I have 0 experience programming in C++ or for Arduino, however I know what I'm doing in Python. It's been a huge learning experience so far, but I just can't understand what I'm doing wrong here. Hopefully you guys can point out the obvious mistake I'm making.
What I want is to define a global LinkedList which I can write to and read from in functions. Writing and reading within the same function seems to work fine, however outside of it, it doesn't return the expected values.
The two arrays are local to processBytes() so by the time loop() reads the pointers (.type and .id) out of the Model, they point to where the data used to be. The pointers stop being valid when the arrays go out of scope at the end of processBytes().
You could make the arrays static, but then every Model would share the same arrays. The data should either be in your struct or the pointers in your struct should point to static or dynamically allocated data.
Thanks for the explanation, I though that something like that was going on. Like I said, I have 0 experience in this: how would I point the pointers to the static or dynamic allocated data?

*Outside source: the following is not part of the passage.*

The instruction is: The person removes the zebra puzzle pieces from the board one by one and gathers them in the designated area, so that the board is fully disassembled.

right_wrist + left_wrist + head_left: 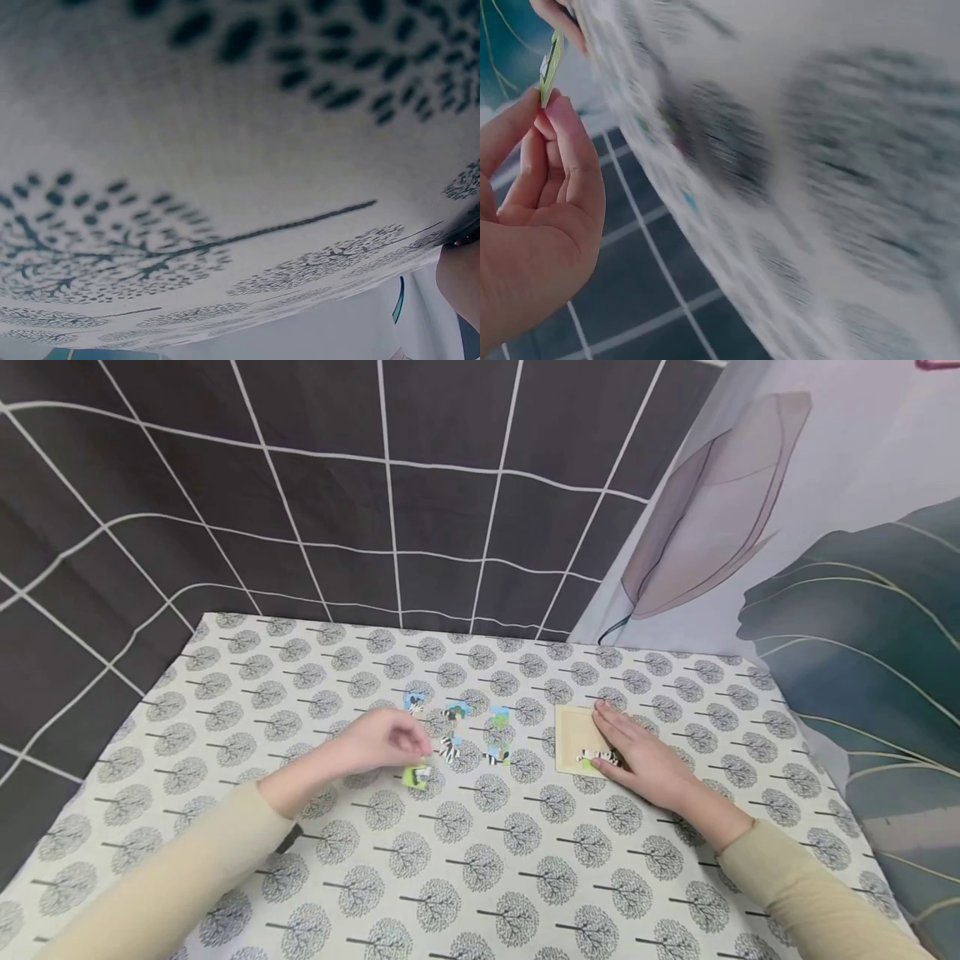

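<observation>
Between thumb and forefinger, my left hand [386,739] pinches a green puzzle piece [416,776] by its edge. The left wrist view shows this piece [550,73] nearly edge-on at the fingertips. My right hand [648,764] rests over the right side of a light wooden puzzle tray [567,727], its fingers straight and covering part of it. Inside the tray's lower edge lies black, white and green puzzle picture [591,756], partly hidden by the thumb. In the right wrist view only a bit of the right hand [460,281] shows at the right edge.
Several loose puzzle pieces lie between the hands: a blue one [413,701], a blue and brown one [457,710], a blue and green one [499,716], a striped one [448,750] and another [498,754]. A tree-print cloth [480,868] covers the table; dark checked fabric [337,502] hangs behind.
</observation>
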Tool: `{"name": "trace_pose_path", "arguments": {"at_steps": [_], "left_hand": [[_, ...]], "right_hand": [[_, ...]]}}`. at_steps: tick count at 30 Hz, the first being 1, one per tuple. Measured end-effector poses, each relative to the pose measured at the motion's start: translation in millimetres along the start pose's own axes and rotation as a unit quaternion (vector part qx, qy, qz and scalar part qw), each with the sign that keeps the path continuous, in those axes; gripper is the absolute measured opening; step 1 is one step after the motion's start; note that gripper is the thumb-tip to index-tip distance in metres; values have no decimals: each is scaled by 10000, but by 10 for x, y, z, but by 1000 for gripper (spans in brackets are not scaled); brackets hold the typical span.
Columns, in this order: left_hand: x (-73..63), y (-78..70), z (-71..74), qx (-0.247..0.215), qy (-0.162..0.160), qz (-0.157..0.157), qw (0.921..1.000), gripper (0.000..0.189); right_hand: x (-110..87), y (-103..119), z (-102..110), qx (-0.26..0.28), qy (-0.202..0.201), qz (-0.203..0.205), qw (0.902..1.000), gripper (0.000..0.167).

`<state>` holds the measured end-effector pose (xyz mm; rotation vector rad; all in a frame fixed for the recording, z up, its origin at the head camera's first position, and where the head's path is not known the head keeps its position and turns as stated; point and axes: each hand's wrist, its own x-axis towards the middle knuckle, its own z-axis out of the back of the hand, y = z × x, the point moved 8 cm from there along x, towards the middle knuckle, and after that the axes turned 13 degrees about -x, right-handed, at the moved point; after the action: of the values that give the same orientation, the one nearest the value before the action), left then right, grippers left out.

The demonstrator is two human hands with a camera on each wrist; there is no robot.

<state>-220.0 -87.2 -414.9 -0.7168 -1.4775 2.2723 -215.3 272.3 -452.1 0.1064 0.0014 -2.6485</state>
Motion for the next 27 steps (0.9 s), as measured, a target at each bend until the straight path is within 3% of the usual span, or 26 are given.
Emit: {"name": "trace_pose_path", "arguments": {"at_steps": [5, 10, 19, 27], "left_hand": [[-164, 214, 122, -186, -194, 337, 9991, 12], [-202, 311, 130, 210, -350, 348, 9986, 10], [-182, 307, 111, 799, -429, 197, 9957, 10], [-168, 202, 229, 1221, -611, 177, 9905, 11]], "right_hand": [[4, -6, -14, 11, 22, -8, 10000, 81], [5, 0, -10, 11, 9, -17, 10000, 81], [3, -6, 0, 2, 2, -29, 10000, 81], [-2, -3, 3, 4, -5, -33, 10000, 80]]}}
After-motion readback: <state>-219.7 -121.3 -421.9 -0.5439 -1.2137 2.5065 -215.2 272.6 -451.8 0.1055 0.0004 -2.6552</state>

The idea is that I either create or update (or remove) objects based on the serial response. So I need a dynamic list of objects (with a max of course) that I can update.
In this example it's just 1 byte, but in my project there will be 2 for these attributes, and there is a settings attribute which has a variable length. I could remove the pointers though.
Hmm, weird, the code in the thread is the same as the wokwi link, if I replace lines 21, 22, and 23 with your suggestion, I get the error I shared earlier.
I noticed that if I make type and id just 1 byte (no pointers), and I create a struct with {0x0A, 0x0B} it all works, tried it out in a new wokwi: https://wokwi.com/projects/342451779865150036
@jfjlaros your suggestion does work if the array size is pre-defined, however will be a third attribute which can be variable in length. Must be something silly I don't know about yet regarding pointers.